精神分裂症患者在显性心理理论方面存在缺陷的证据,促使人们开展干预措施,以提高这些个体对他人心理状态的认知。目前对于精神分裂症患者的隐性心理理论了解较少,现有研究结果不一。我们试图通过使用海德和西梅尔(H&S)的经典动画来引发自发的心理理论,以解决先前的不一致之处,并研究自发心理理论与审慎心理理论之间的关系。

方法

45名精神分裂症门诊患者和27名普通社区对照者完成了两项显性心理理论(TOM)任务,然后在被要求将形状视为人物前后,描述H&S动画(以引发关于情感驱动行为和目标驱动行为的自发社会归因)。记录基本事实和社会事实的准确性以及人格化和不同心理状态术语的出现频率。

结果

患者的显性TOM表现受损。患者在描述H&S动画时,产生的社会(而非基本)事实也比对照者少,并且在“人物”指令之前,甚至在指令之后,使用的心理状态语言更少,尽管两组在“人物”指令之后都使用了更多的人格化术语。显性和自发心理理论的测量指标在区分两组时具有独立贡献。

结论

即使在被提示将刺激视为人物时,患者对通常应引发自发社会归因的自下而上的行为信号反应较少,而且这些刺激描绘了情感驱动行为和目标驱动行为。
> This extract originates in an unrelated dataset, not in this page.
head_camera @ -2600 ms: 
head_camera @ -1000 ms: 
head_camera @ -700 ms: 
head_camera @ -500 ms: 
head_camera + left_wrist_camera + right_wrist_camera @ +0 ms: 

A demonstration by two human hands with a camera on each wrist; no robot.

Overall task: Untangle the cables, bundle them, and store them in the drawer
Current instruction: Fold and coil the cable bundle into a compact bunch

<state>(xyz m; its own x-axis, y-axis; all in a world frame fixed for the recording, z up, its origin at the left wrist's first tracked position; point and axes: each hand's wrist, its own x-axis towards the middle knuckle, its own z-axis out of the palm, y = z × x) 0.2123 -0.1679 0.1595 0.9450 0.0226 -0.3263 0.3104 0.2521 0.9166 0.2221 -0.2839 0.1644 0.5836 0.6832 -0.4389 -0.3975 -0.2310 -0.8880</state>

精神分裂症患者的自发心理理论和审慎心理理论缺陷相互分离,这表明训练审慎心理理论可能不够;还需要采取干预措施来改善自发心理理论。

从业者要点

研究结果 与对照者相比,精神分裂症患者在观看情感驱动行为和目标驱动行为的动态信号时,自发归因因果心理状态的可能性较小。当参与者被要求将刺激视为人物时,这些缺陷更加明显,这表明将他人视为社会角色并不能促使精神分裂症患者将他人拟人化为受其内心世界驱动的行为主体。研究发现,自发心理理论缺陷在精神分裂症中与显性心理理论缺陷同时独立出现,这与人类可以通过两种不同系统来理解他人心理的观点一致。研究结果表明,改善精神分裂症患者有意识的审慎心理理论的干预措施可能不够;我们还需要针对隐性心理理论过程。局限性 患者样本为慢性患者且症状较轻。因此,研究结果不能推广到该疾病的其他阶段。所有患者也都在服药,这使得对社会显著刺激的自动反应可能在药理学上有所减弱。未来的研究可以探讨处于超高精神病风险的未服药年轻人是否表现出类似的心理理论缺陷特征。未来的工作还可以研究审慎心理理论和自发心理理论缺陷在精神分裂症中是否与社会功能和不同认知领域存在不同的关联。